Members of the Minnesota Agriculture and Rural Leadership program, Class VI, recently traveled to Morocco for an educational tour.
"The eye-opening study, tours and cultural immersion that MARL Class VI experienced while in Morocco will help class members be better leaders in their home communities, in agriculture and in Minnesota," says Dan Hoffman, MARL executive director. "They learned the importance of diplomacy, trade relations and trade agreements to Minnesota farmers by visiting the U.S. Embassy and visiting a feedlot that purchases and uses corn and soybeans from the United States"
"Morocco has been considered a prime MARL destination for more than a decade," says Mike Liepold, University of Minnesota Extension educator and MARL program leader. "Class VI members were offered a rare opportunity to experience Morocco's rich differences in history, culture, food production and climate," he adds.

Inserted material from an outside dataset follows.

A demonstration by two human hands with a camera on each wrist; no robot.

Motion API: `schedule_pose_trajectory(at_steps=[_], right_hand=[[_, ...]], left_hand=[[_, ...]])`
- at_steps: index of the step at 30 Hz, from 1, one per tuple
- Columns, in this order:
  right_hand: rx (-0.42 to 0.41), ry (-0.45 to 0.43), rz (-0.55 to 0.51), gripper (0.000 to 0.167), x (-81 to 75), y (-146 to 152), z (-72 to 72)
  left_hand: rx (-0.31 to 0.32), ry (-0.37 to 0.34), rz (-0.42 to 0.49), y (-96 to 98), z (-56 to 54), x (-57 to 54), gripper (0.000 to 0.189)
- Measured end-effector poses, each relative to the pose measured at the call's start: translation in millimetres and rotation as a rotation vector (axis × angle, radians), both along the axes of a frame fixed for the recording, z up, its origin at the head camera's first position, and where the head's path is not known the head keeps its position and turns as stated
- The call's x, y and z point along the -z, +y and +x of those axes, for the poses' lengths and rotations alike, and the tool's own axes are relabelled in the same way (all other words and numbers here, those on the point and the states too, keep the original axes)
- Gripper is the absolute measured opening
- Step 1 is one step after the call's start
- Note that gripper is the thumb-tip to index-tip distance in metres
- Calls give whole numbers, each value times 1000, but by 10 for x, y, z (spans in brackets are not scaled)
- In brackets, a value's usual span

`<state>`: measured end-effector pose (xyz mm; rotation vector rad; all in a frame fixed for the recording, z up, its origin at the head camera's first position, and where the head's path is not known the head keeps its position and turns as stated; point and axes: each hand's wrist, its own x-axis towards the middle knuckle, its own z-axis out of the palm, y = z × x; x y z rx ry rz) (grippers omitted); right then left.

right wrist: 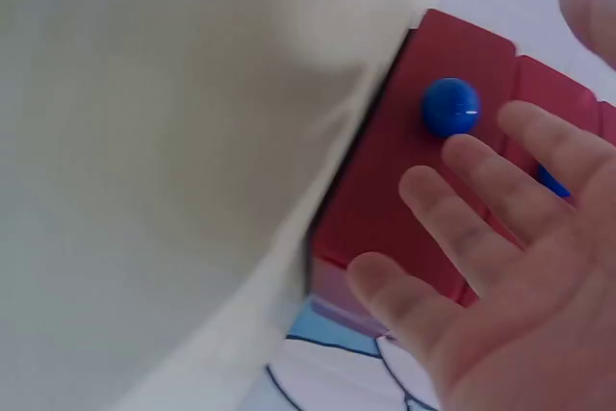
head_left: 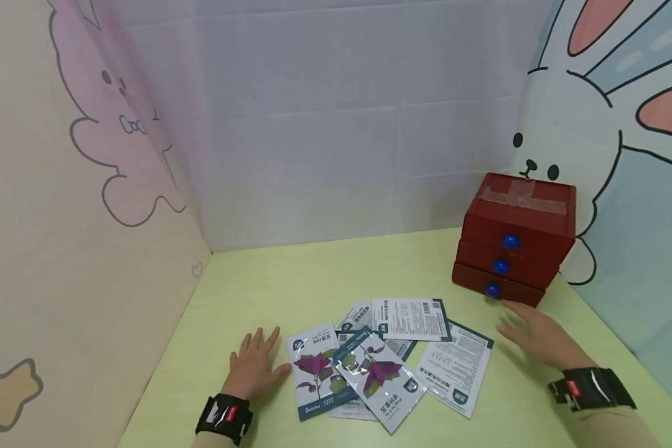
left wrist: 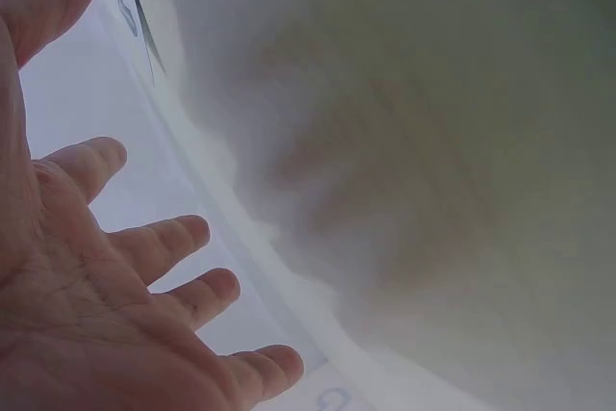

Liepold, other U-M professionals and various agency personnel helped pave the way for the trip. They include Hassan Ahmed with the USDA Foreign Ag Service, and U-M graduates Mohammed Boulif, professor of horticulture, and Hakima Bahri, professor of agronomy. Bahri studied in Minnesota as part of a state department-funded program that trained more than 400 of Morocco's agriculture professionals in the 1970's and 1980's. MARL also received support from Houcine Rhazoui, business attach at the Moroccan Embassy in Washington, D.C., and the U.S. Embassy staff in Morocco.
"This kind of in-country support provided a high degree of safety in a culture vastly different than our own," Liepold adds.
Class VI is comprised of 32 professionals from across the state. Two-thirds of the participants are active in farming and one-third work in ag-related industries, rural businesses and rural communities. Class VI began its 18-month program in November 2010 with an orientation seminar in St. Cloud. Since then, it has met in Marshall, St. Paul, Washington, D.C., Itasca, Duluth, Moorhead, Rochester and Windom. Each location features leadership and regional studies.
The MARL program is led by a board of directors that represent interests of the agricultural sectors and rural communities in Minnesota. The board partners with the U-M Extension and Southwest Minnesota State University to deliver the program.